Before returning the data, strip out the pictures and keep everything else exactly the same.

INFORMATION PROVIDED:
<<<<
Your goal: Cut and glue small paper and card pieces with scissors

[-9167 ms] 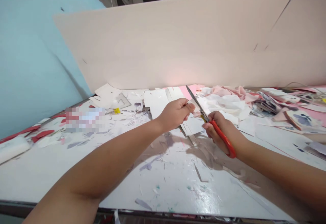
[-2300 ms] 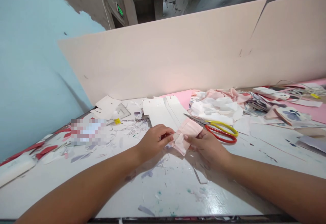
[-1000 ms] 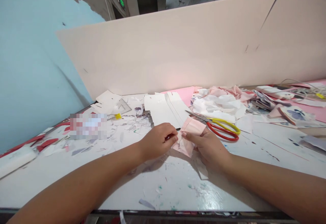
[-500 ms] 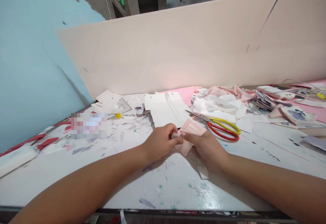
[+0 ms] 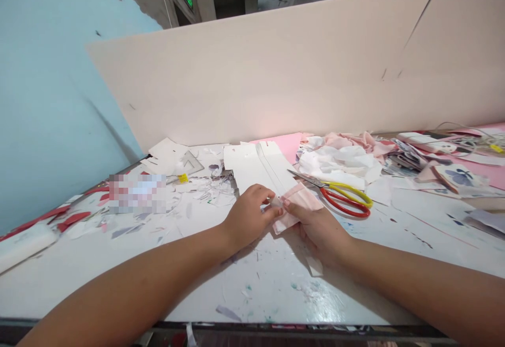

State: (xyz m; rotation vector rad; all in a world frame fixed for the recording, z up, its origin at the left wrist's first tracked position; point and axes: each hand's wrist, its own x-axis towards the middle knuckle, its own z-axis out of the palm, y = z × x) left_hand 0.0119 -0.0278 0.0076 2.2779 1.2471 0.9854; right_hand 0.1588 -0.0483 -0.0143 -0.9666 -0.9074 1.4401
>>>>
TASK RESULT:
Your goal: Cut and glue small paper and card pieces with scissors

[-9167 ms] 
[-2300 ms] 
[-1000 ms] 
[-500 ms] 
[+0 ms] 

State: (xyz m; rotation vector rad; all in a world frame fixed for the recording, z up, its origin at the left wrist's first tracked position; point and axes: each hand's wrist, its own x-axis towards the middle knuckle, its own z-axis out of the palm, y = z × x) left_hand 0.0119 -0.0278 0.0076 2.2779 1.2471 0.9854; right_hand 0.1588 -0.0483 -0.0143 -0.9666 -0.9074 1.4401

The output is now finished.